I would debate this point, because Napoleon's invasion plans (the crossing the Channel part) were...well...stupid. His plans relied on a large amount of barges which would not have been towed across the Channel but essentially paddled - I don't think they were even oared IIRC - that would have made the crossing turn into frankly a giant mess. A number of his barges were really thin in a way that would have only been sea-worthy in the most quiet of crossings, I believe he also had plans for circular, shallow-draft barges to seat 50 plans which would have just been disastrous, and the essential result would have been thousands of men drifting off down the Channel to either wash up 50 miles away and get instantly captured, or possibly even wash out into the North Sea, and that's not to mention the literal probable hundreds of barges which would have capsized, drowning all aboard.

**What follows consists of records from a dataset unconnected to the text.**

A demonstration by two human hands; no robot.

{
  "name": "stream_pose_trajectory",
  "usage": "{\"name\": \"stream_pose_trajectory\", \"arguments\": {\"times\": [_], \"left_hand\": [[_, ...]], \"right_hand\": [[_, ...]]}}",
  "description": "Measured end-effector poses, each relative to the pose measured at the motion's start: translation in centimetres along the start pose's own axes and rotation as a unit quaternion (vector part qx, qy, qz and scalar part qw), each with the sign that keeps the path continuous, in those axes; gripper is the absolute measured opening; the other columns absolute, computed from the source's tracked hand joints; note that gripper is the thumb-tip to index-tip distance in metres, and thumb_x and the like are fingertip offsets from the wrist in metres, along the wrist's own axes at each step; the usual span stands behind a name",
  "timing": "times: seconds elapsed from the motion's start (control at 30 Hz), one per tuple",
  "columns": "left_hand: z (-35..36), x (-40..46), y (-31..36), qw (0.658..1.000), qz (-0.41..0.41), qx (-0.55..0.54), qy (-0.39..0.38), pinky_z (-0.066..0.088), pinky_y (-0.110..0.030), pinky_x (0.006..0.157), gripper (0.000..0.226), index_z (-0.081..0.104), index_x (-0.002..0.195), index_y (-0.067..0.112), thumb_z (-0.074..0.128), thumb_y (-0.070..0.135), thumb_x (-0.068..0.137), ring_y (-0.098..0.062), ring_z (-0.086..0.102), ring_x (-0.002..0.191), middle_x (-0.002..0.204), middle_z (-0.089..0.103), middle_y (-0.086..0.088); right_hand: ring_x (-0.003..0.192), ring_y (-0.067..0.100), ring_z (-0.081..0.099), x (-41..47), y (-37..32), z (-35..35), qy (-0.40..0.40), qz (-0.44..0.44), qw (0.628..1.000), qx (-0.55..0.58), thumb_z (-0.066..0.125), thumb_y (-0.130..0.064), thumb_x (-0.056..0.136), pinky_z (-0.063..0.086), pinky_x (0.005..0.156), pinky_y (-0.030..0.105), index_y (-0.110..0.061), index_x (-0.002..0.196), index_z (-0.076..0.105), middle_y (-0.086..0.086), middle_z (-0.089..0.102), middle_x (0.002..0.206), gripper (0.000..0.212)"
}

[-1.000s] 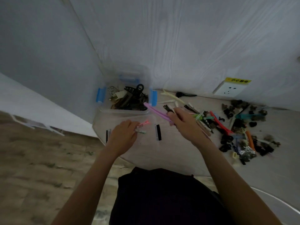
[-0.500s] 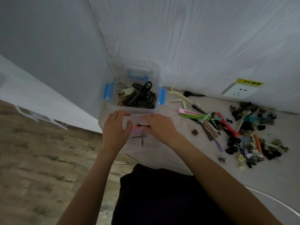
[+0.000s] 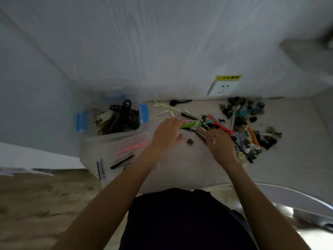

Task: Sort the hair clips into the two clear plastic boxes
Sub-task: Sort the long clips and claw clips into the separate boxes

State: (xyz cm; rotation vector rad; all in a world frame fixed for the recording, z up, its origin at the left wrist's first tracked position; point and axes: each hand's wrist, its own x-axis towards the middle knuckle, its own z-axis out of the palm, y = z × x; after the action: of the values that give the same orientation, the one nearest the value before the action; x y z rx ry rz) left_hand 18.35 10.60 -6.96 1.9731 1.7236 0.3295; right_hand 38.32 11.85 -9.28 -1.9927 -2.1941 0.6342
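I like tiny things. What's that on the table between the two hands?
In the head view, a small dark brown clip lies alone on the table, between the left hand and the right hand. Neither touches it.

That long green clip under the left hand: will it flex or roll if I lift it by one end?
The green clip looks long, thin and flat, so probably light and unlikely to roll. It may bend slightly. The left hand lies over its end.

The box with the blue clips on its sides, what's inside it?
The box with blue latches holds a heap of dark hair clips, with a big black claw clip on top and a pale one at the left. Whatever lies underneath the heap is covered.
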Motion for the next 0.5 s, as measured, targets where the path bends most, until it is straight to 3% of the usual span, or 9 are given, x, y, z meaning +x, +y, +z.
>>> {"name": "stream_pose_trajectory", "arguments": {"times": [0.17, 0.27, 0.37, 0.5], "left_hand": [[2.0, 4.7, 0.3, 0.993, -0.012, 0.105, -0.051, 0.033, -0.035, 0.101, 0.053, 0.042, 0.134, 0.014, 0.057, 0.011, 0.083, -0.028, 0.041, 0.125, 0.137, 0.046, -0.011], [2.6, 5.7, 0.3, 0.987, -0.016, 0.143, -0.067, 0.036, -0.037, 0.098, 0.052, 0.041, 0.133, 0.013, 0.057, 0.011, 0.083, -0.030, 0.042, 0.123, 0.136, 0.045, -0.012], [3.2, 6.1, -0.2, 0.989, -0.020, 0.125, -0.071, 0.041, -0.038, 0.091, 0.042, 0.048, 0.126, 0.011, 0.055, 0.011, 0.085, -0.029, 0.047, 0.115, 0.128, 0.049, -0.012], [3.3, 6.1, -0.5, 0.990, -0.066, 0.064, -0.103, 0.042, -0.036, 0.088, 0.042, 0.049, 0.127, 0.012, 0.054, 0.010, 0.086, -0.029, 0.050, 0.111, 0.124, 0.052, -0.012]], "right_hand": [[0.112, 0.030, 0.052, 0.1, 0.9, 1.2, -0.063, 0.071, 0.993, -0.066, 0.052, -0.019, 0.090, 0.048, 0.083, 0.039, -0.013, 0.124, 0.048, 0.011, 0.050, 0.128, 0.035], [0.099, 0.031, 0.059, 0.3, 1.2, 1.5, -0.070, 0.068, 0.992, -0.078, 0.047, -0.013, 0.091, 0.047, 0.069, 0.035, -0.012, 0.121, 0.045, 0.014, 0.057, 0.118, 0.030], [0.091, 0.034, 0.062, 0.8, 1.5, 1.2, -0.093, 0.054, 0.993, -0.049, 0.047, -0.010, 0.090, 0.045, 0.066, 0.034, -0.012, 0.112, 0.048, 0.015, 0.063, 0.107, 0.022], [0.094, 0.033, 0.060, 1.0, 2.5, 0.4, -0.075, 0.051, 0.996, 0.001, 0.047, -0.011, 0.089, 0.045, 0.070, 0.033, -0.011, 0.110, 0.055, 0.013, 0.058, 0.110, 0.022]]}}
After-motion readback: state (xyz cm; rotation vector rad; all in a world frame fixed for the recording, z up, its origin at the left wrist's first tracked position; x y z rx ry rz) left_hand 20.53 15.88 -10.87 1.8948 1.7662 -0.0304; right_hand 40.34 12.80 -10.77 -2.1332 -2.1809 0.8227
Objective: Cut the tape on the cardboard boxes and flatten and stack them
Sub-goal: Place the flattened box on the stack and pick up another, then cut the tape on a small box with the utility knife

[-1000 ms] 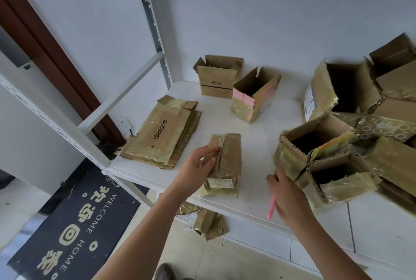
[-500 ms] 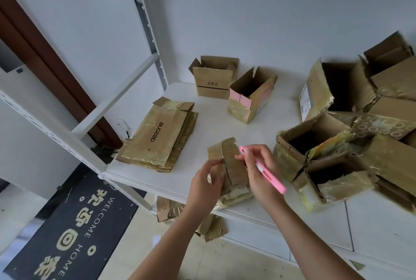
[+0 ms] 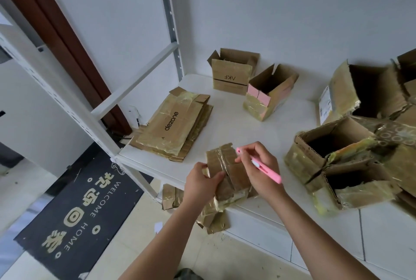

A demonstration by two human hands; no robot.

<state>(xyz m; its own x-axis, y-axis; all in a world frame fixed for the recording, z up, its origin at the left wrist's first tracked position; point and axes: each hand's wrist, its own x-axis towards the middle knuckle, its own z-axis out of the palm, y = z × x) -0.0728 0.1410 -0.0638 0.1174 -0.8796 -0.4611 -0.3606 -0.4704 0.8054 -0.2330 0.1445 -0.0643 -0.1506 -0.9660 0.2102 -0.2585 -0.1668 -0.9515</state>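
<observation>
Head view: left hand (image 3: 201, 181) grips a taped box (image 3: 228, 172) at the shelf's (image 3: 258, 135) front edge; right hand (image 3: 262, 168) pinches a pink cutter (image 3: 266, 168) against its top. Behind, at the left edge, a flattened stack (image 3: 174, 125) reads "dezone". At the back stands an "AKF" box (image 3: 231, 75).

Single head-worn wide-angle view, looking forward and steeply down from above the white shelf top (image 3: 265, 135). Faces the wall corner at 12 o'clock; shelf post (image 3: 171, 23) leans from lens distortion at 11. Close range: both forearms enter from 6 o'clock, left hand (image 3: 200, 184) and right hand (image 3: 262, 172) near frame centre. Doormat (image 3: 74, 207) and floor show at 7 to 8 o'clock, below shelf level. Open boxes (image 3: 342, 151) crowd the 3 o'clock edge, partly cropped. No second view to overlap.
</observation>
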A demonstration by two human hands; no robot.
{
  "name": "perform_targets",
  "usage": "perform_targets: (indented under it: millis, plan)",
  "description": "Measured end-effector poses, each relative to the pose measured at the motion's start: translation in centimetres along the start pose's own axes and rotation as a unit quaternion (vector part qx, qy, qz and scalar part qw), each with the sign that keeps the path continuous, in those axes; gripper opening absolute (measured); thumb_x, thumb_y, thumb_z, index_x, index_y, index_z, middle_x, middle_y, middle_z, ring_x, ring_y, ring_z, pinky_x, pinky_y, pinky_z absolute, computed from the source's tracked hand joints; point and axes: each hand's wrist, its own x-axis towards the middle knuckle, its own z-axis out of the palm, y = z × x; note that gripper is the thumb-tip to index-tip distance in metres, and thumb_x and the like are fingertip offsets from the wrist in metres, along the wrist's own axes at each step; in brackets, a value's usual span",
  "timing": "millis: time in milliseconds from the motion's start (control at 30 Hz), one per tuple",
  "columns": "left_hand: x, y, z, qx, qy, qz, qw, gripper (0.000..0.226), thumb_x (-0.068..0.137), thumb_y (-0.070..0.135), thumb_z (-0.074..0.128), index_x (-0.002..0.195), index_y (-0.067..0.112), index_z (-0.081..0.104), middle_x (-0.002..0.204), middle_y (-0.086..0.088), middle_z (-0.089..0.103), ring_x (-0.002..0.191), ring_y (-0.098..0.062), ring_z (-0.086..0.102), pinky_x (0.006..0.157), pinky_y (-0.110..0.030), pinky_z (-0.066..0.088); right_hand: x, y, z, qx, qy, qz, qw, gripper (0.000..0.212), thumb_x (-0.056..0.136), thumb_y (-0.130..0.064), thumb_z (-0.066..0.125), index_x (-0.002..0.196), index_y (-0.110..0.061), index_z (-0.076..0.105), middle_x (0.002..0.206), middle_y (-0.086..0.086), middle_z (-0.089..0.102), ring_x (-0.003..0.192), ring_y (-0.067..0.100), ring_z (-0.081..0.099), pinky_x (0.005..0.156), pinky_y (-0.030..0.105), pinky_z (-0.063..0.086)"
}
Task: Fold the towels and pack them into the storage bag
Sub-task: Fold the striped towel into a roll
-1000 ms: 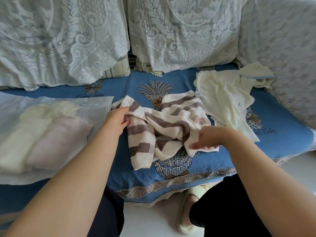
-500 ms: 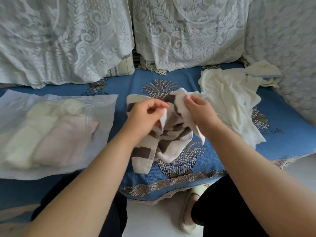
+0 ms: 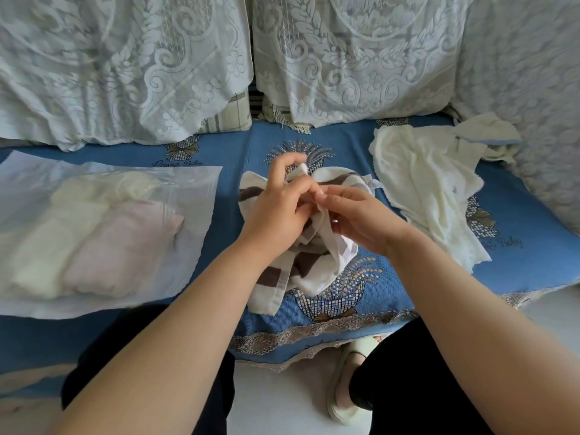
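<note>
A brown-and-white striped towel hangs bunched in front of me over the blue sofa cover. My left hand pinches its upper edge, and my right hand grips the cloth right beside it; the two hands touch. A clear storage bag lies flat at the left with a cream and a pink folded towel inside. A cream towel lies crumpled at the right.
Lace-covered cushions line the sofa back, and a lace-draped armrest stands at the right. A smaller cream cloth with a blue edge lies by the armrest. My dark-trousered knees and a pale slipper are below the sofa edge.
The hands have come together at the middle, gathering the striped towel up off the sofa; a second ago it lay spread with my hands apart at its left and right sides.
</note>
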Motion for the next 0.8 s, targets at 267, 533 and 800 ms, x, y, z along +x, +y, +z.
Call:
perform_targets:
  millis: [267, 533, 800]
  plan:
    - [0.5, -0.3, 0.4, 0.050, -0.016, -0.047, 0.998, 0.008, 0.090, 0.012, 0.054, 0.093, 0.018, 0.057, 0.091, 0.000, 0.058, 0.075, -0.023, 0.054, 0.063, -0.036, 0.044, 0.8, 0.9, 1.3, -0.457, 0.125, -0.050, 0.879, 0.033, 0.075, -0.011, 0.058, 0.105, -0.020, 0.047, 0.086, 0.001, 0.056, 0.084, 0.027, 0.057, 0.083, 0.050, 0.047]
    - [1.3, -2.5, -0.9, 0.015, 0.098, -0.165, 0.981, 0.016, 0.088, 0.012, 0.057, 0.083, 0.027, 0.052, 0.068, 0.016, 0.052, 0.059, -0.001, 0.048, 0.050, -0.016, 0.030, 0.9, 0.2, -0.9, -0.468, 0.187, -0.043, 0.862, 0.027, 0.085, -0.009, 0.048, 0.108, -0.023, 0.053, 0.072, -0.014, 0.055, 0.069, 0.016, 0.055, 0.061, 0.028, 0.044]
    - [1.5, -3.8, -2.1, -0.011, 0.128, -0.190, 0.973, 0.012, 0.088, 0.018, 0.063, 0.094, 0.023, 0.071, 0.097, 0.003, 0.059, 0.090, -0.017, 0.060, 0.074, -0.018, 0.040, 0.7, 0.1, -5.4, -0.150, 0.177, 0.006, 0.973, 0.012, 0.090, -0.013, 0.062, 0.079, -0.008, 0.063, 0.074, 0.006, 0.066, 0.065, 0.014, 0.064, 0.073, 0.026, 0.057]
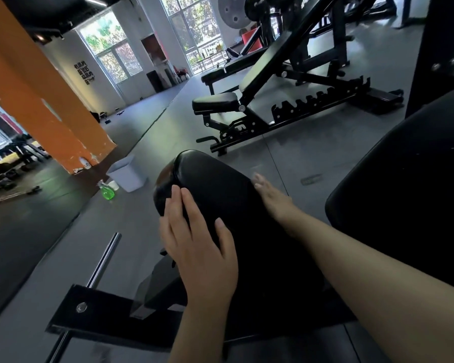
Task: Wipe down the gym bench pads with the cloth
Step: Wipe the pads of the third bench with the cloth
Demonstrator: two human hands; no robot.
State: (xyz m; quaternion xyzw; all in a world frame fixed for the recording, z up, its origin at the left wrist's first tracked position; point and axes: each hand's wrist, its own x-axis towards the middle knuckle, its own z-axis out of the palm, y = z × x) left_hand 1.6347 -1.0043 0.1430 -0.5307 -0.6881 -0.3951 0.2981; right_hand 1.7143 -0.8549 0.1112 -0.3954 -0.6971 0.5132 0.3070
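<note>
I see left hand [194, 247] flat, fingers straight on black seat pad [220, 189], frame centre — right hand [269, 193] blurred at pad's right edge, grip unclear.

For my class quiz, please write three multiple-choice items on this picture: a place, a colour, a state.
1. Where is the green bottle? A on the floor by the bin; B on a shelf; C in a hand.
2. What colour is the pillar? A blue; B orange; C white.
3. How is the left hand? A flat on the pad; B curled in a fist; C around a bar.
Key: A, it stands on the floor beside the bin; B, its paint is orange; A, straight fingers lie on the pad.
</note>
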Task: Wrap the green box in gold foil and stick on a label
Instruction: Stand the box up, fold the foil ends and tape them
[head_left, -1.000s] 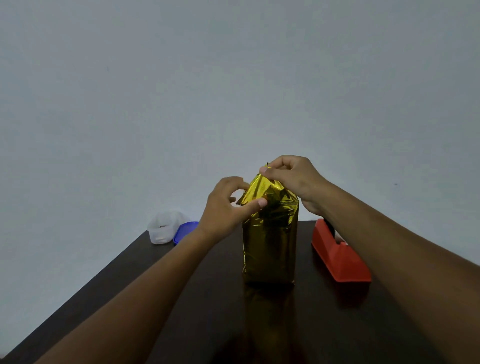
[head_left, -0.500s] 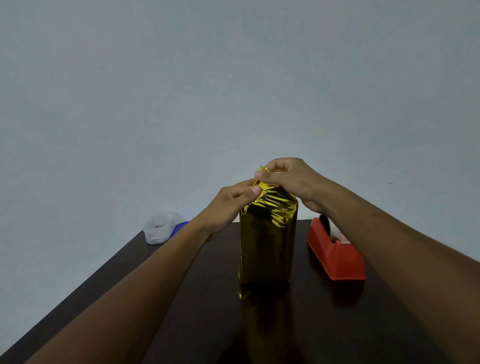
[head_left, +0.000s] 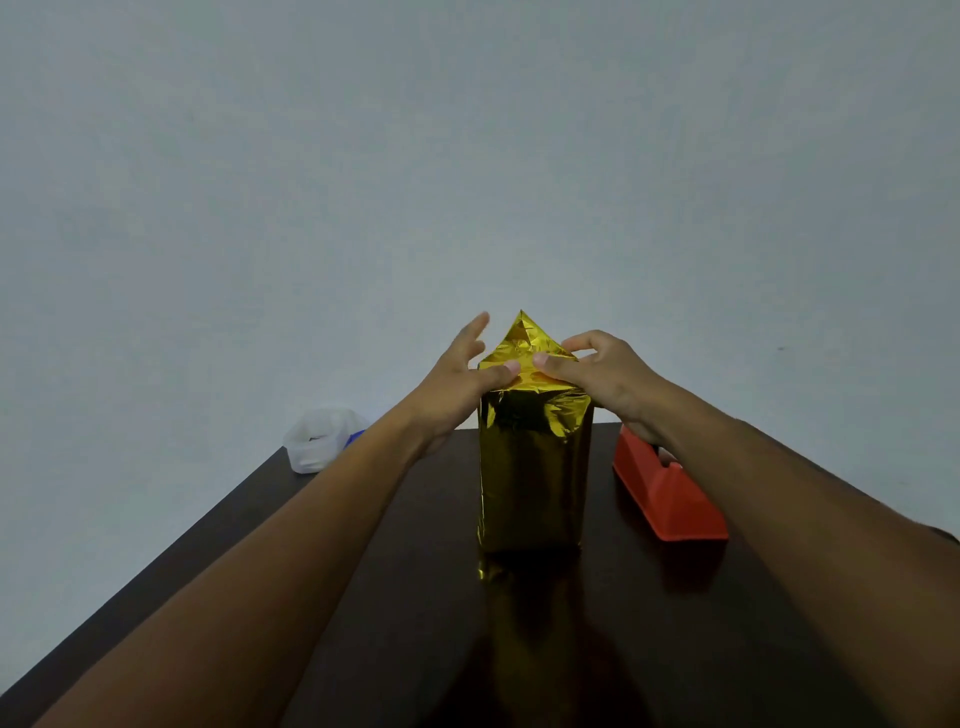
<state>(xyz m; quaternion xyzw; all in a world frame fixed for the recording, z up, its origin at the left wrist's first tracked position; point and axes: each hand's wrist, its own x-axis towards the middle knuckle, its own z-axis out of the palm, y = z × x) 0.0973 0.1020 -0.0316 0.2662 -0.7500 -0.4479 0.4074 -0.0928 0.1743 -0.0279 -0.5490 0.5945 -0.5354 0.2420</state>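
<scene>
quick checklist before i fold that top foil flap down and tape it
1. Wrapped box upright on the table: ok.
2. Front foil pressed flat under both thumbs, left hand and right hand: ok.
3. Back flap folded down: not ok, it stands as a point.
4. Red tape dispenser beside the right arm: ok.
5. Tape strip ready: cannot tell.
6. Label at hand: cannot tell.

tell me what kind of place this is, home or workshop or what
Probably a plain room at home, though that is a guess: a dark wooden table pushed against a bare grey wall, with only a red tape dispenser and a small plastic tub on it.
</scene>
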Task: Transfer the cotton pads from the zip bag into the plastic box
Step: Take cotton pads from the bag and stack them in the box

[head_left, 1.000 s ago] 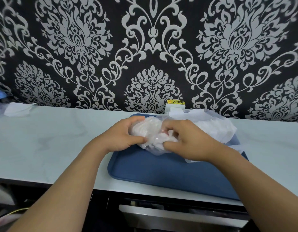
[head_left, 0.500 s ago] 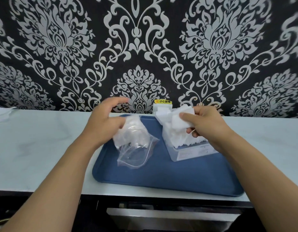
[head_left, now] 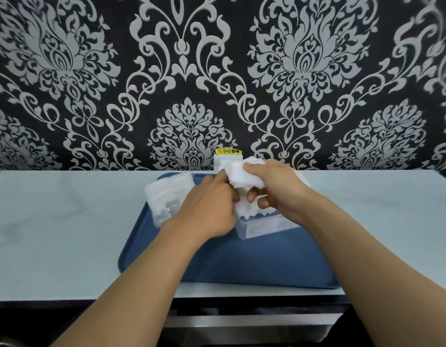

Added onto that that it would have been a national imperative for the Royal Navy to interrupt the crossing, so they would have gone in for the attack on the French Navy anyway, suicidal or not, knowing that their Captains would've been court-marshalled for not doing so if Britain survived the invasion, and would probably have spent half their time doing everything they could do disperse the barges - firing broadsides at them, ramming barges, and generally sailing between them to force the French Navy to assist in dispersing them, while making the entire clump of invasion barges gradually break up, increasing the chances of extra barges drifting off to their ultimate doom. Oh, and just to make it all worse, IIRC I think Napoleon's plan was for them to cross at night...because, you know...the barges would have surely been far less prone to getting confused and sailing in the wrong directions when they couldn't see their target...
Oh, and then there's the 130,000 men of the British militia who would have fought alongside the regular army.
It could have succeeded, I'll grant you. But a lot of people think that Napoleon's problem was that he thought that a naval invasion could be organised with as much accuracy and control as a land movement of forces, and the result would have been him losing half his army to the sea crossing.